Review: Lana Del Rey, a Character No More

Lana Del Rey kicked off a short run of shows supporting her fourth album, “Lust for Life,” in San Francisco.
Credit...Tim Mosenfelder/Getty Images

SAN FRANCISCO — When Lana Del Rey arrived six years ago, she was like a recovered memory, familiar and unsettling. Her preoccupations were nostalgia and melodrama, and strategic falseness became a kind of calling card. Her songs were sly and sometimes bracing, but they were most effective as a soundtrack for her real-time performance art.

But an interesting thing has happened in recent years: Ms. Del Rey’s personal mythology has receded, making way for her songcraft.

She’s so steady, in fact, that her Tuesday night concert at the cavernous Bill Graham Civic Auditorium here that kicked off a handful of concerts to support her latest album, “Lust for Life,” barely bothered with theater at all. For more than an hour, Ms. Del Rey was eerily casual, singing and smiling with the ease of someone performing at singer-songwriter night at the local coffee shop.
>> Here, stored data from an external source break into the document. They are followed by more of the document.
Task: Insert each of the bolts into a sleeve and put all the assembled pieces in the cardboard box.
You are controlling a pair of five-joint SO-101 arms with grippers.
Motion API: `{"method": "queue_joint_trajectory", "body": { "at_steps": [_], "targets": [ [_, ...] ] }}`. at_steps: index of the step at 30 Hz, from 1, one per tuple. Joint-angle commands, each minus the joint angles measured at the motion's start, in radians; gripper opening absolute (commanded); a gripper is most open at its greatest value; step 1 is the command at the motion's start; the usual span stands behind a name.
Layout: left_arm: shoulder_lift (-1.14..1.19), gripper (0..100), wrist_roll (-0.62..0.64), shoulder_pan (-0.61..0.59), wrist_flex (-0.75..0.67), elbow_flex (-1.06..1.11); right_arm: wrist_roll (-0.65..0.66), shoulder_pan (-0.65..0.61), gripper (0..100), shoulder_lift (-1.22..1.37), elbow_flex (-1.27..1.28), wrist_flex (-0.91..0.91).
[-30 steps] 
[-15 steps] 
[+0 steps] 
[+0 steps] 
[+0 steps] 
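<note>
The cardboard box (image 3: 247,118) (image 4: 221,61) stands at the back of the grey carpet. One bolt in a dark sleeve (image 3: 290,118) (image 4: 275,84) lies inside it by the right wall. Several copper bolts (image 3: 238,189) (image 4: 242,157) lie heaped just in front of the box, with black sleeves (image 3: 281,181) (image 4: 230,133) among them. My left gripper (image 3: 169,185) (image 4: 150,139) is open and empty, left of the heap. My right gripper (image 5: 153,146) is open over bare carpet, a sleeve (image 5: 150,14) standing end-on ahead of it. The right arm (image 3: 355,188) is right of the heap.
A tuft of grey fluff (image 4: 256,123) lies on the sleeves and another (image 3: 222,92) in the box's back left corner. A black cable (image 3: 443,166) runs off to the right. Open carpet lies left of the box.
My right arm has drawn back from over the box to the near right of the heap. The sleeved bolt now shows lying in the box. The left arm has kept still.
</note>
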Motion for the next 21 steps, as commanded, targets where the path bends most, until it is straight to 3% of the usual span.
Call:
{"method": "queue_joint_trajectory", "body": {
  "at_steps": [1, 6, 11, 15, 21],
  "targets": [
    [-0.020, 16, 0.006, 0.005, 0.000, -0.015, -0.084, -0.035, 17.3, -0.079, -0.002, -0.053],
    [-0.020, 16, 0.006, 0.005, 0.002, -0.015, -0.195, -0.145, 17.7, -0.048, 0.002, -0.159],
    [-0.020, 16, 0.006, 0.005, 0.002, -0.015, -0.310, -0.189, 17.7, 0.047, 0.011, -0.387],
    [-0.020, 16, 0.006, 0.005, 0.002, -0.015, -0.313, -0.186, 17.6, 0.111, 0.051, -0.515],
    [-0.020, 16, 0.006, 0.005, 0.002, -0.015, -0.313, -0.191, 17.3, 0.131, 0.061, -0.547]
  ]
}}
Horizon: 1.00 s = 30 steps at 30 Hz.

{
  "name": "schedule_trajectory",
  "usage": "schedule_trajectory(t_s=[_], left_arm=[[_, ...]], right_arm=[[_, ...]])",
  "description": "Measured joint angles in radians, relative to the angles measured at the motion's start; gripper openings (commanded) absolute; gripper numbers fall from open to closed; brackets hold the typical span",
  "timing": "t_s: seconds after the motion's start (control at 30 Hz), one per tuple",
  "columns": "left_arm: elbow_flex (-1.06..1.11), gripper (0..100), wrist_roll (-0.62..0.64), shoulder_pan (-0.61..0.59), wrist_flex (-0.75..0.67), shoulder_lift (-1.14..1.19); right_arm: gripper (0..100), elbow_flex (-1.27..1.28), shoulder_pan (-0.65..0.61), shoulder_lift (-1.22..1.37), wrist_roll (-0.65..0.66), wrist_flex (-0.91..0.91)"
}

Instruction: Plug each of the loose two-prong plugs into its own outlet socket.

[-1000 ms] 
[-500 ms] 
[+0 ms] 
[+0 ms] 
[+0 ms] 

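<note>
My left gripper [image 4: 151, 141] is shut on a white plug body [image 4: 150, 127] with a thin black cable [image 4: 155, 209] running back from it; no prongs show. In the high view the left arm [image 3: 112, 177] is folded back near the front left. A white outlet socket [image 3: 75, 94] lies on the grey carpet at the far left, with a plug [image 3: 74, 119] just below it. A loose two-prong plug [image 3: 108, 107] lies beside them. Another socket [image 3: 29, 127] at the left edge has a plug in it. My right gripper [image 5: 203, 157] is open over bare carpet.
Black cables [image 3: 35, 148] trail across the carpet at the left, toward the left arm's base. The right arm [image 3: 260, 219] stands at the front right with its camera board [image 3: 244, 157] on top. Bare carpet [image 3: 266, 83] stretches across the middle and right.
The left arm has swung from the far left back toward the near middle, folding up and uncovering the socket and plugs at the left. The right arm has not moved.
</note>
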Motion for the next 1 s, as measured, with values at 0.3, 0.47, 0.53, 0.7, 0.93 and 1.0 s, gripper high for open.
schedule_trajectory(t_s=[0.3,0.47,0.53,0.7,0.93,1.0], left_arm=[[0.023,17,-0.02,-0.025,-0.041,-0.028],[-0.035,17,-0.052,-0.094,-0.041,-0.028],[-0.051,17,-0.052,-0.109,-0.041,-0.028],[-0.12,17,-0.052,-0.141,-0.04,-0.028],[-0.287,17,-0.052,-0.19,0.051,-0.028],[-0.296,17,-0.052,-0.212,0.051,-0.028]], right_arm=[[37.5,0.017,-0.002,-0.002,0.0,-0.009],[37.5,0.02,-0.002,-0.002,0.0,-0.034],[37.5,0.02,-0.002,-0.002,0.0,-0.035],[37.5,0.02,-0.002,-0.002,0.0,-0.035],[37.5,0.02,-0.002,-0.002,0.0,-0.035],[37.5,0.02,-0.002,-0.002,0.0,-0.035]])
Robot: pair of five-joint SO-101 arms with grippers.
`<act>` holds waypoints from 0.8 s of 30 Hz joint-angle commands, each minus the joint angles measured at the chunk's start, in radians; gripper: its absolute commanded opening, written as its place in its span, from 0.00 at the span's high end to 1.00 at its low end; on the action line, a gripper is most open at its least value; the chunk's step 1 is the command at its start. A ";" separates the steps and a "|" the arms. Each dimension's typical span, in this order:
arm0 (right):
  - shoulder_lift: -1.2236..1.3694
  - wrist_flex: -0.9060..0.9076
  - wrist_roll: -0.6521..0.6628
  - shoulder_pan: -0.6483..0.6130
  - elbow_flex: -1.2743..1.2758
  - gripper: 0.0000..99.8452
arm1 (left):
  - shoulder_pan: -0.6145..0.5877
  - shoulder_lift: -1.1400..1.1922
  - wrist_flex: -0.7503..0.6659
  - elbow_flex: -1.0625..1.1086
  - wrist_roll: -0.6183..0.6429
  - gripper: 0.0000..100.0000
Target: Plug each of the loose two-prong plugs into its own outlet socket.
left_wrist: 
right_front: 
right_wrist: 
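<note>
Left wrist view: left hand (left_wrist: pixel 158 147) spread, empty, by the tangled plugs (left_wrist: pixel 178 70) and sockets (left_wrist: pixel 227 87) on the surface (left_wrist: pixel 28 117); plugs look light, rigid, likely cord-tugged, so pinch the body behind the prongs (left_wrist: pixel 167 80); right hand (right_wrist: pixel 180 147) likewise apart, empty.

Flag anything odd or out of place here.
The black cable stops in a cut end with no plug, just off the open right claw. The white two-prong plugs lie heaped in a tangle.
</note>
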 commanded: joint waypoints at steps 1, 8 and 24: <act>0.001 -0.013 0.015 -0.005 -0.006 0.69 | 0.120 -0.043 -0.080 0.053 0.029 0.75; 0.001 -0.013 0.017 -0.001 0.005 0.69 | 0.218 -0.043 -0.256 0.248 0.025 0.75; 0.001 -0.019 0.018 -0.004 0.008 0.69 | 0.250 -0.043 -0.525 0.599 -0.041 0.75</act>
That mode, though, was also something of a troll. Ms. Del Rey is a cult favorite who operates at a high level of popularity. She is not embraced for her simplicity, but rather for the way her elegiac, gloomy pop telegraphs layers of meaning and implies both actual and imagined histories. Even at her plainest, she is opaque, and so with her persona working so hard, she barely had to move.

If her debut album, “Born to Die,” was the work of someone playing a role, then her fourth album, “Lust for Life,” which was released in July, is the work of someone who has lately come to terms with her own flesh. She alludes to politics and social circumstance, indicating a willingness to portray herself as a person living in the present moment. And she collaborates with Sean Lennon (a Beatles proxy) and Stevie Nicks as a way of identifying her influences and standing beside them, not inside them.

At their best, Ms. Del Rey’s songs are both sly pop and whimsical commentary on pop, but at this show, she didn’t treat them as texts in need of reverence. Instead, she just sang: luxurious curlicues on “Shades of Cool,” coy sighs on “Music to Watch Boys To,” sweet teases on “Cherry,” and even some juvenile sneering on “Blue Jeans.” She didn’t overburden her set with songs from her new album, but she also largely avoided the sublime cool of her last album, “Honeymoon.” Instead, she leaned heavily on the woozy romance of “Born to Die,” and the songs from her latest — especially “White Mustang” — that evoke a similar mood.

At times, her fiery band added dimension to round out her narrative — parched Western guitars on “Blue Jeans,” or unnerving bass drum shivers on “Ride.” “Body Electric” was lavishly thick, with the aquatic thrum of an Enya song, then concluded with outright guitar squall.

Ms. Del Rey, whose early live concerts were legendarily challenged, was as comfortable as she has ever been, though by no means assured. Mostly she stayed near center stage and moved little, giving the performance an overall grayscale effect, like floating in an ocean and never being sure when, or if, you’ll hit land.

There were few guideposts. The primary decoration was Ms. Del Rey’s last name, written in ice-blue cursive neon, looming ominously over the stage. During about half of the show, she was flanked by a pair of singer-dancers dressed in goth cheerleader outfits who slithered in slow motion, as if to parody the very idea of backup dancers. A couple of times they joined Ms. Del Rey at the front of the stage, and the three of them all enacted a lighthearted routine that seemed intended to connote knowledge of what’s usually expected at pop concerts while being awkward enough to not deliver on the promise.

At the end of the night, Ms. Del Rey didn’t stick around for an encore, but she didn’t quite retreat either. Instead, she jumped down into the pit between the stage and the crowd and began greeting the faithful one by one, taking selfies and signing autographs. The screens on either side of the stage showed the scene in black and white. Even in this most present of moments, she was already living in the past tense.